Arpit's POV
It was drizzling this morning. I love rain. Well! It is because I used to enjoy the rains with Niharika during college. Whenever it rains, I remember her. So many years have passed but it seems it's just a previous day. No doubt my sister complains that I am stuck in the past. She was too innocent in those days. I wonder if she has changed a lot. She has surely moved on. After all, we aren't teenagers anymore and she doesn't even know that she is indeed, special to me. She doesn't even know that I was attracted to her and I haven't felt such an attraction with anyone till now.
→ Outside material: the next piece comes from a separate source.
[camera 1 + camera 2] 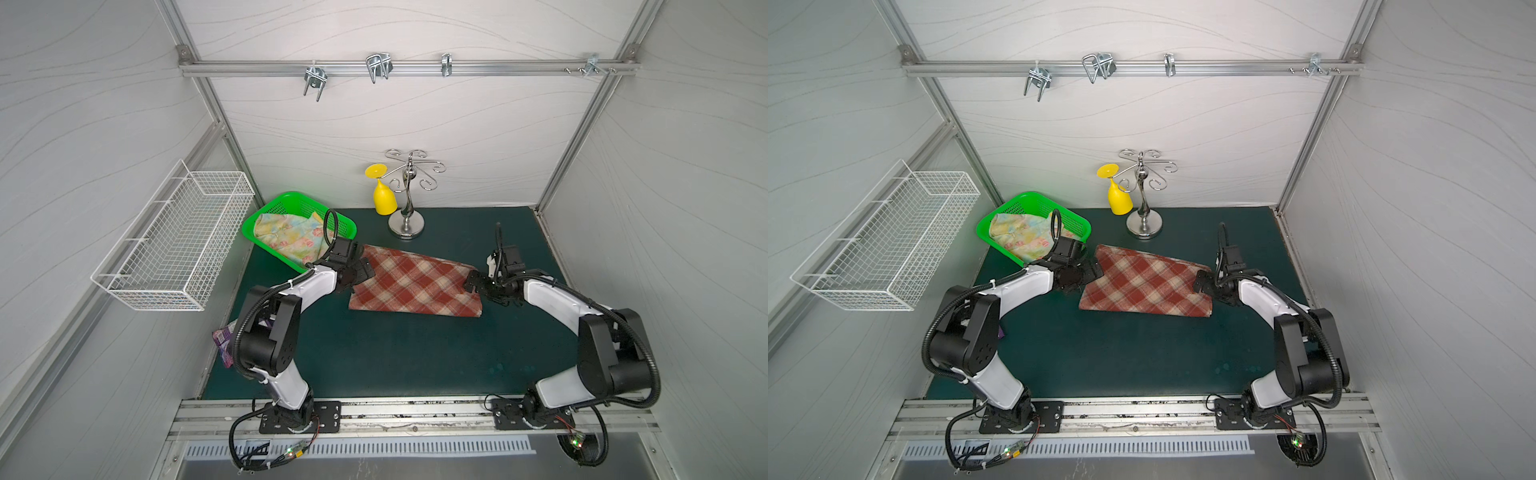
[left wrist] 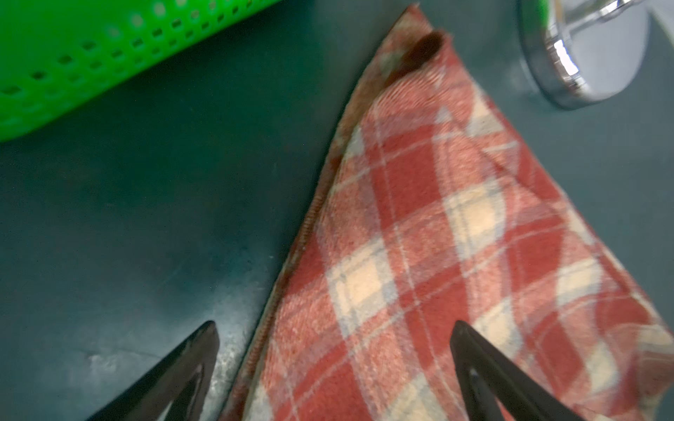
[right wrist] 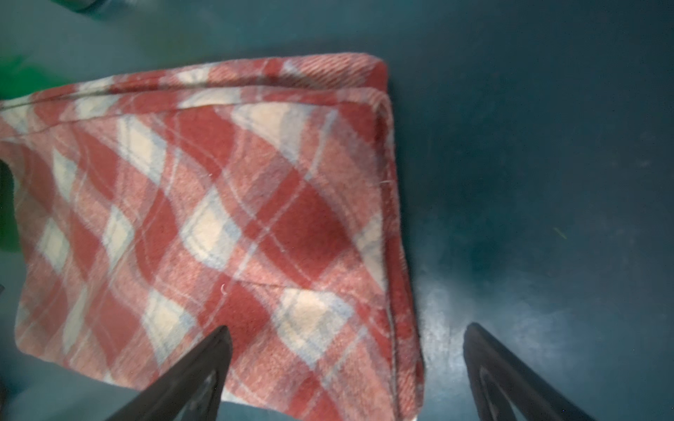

Since I will be meeting her today because it is my first day for work, I remembered one of our stupid adventure which gave me goosebumps literally.
*****
Once during our second year, she had been wearing a white top and black jeans. It was during the month of September and it started pouring like cats and dogs. Niharika and I were studying together on the lawn. She removed all her books and mine too as we ran towards the shade. She went into the lawn to enjoy the rains. She appeared as a Greek Goddess drenched in water. I was immediately sexually attracted to her for the first time that day. I remember vividly she had called me too and I couldn't stop myself despite I despised rains. Going near her, I could see her black bra forming the outline of her attractive breasts as the transparent top had stuck on her wet skin. She seemed so innocent as she was oblivious to this fact. She was purely enjoying the rain dancing to her own tune!
Her nipples were upright perhaps, due to heavy rains. The strands of her hair on her face were embellishing her sexy look that day. I had never felt like that before but I could sense something inside me. I developed the sudden urge to touch her. Her wet lips were alluring enough to make me mad. I somehow controlled myself and asked her to come in shade. She obliged and when she had seen herself in the shade, she was embarrassed as the transparent top was stuck on her skin revealing all her sexy curves. Luckily, there were not many people around. She excused herself for using the washroom. Even I ran to the washroom to control my manhood.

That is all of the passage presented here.